| Problem requirements |
When you transcribe the listing, keep each line exact and drop the pictures.

| Supplied information |

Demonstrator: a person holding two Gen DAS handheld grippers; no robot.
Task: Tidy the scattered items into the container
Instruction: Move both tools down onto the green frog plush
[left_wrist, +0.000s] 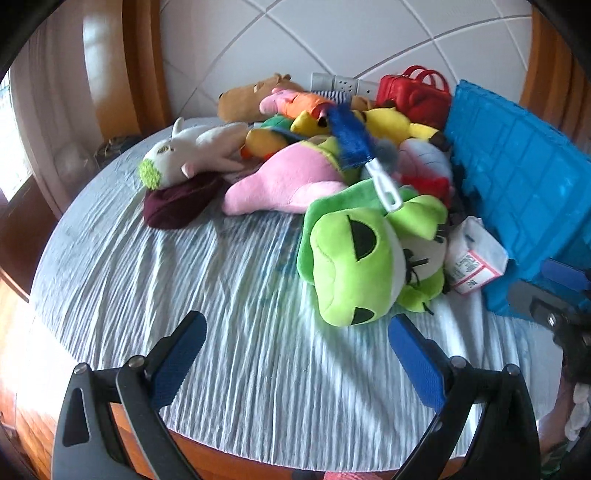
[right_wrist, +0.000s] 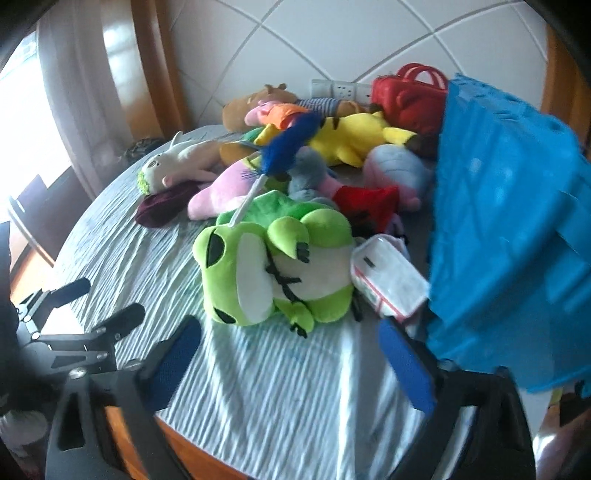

| Worked solution |
Demonstrator: a person holding two Gen DAS handheld grippers; no robot.
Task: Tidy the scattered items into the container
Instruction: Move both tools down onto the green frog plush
[left_wrist, +0.000s] 
[right_wrist, +0.000s] 

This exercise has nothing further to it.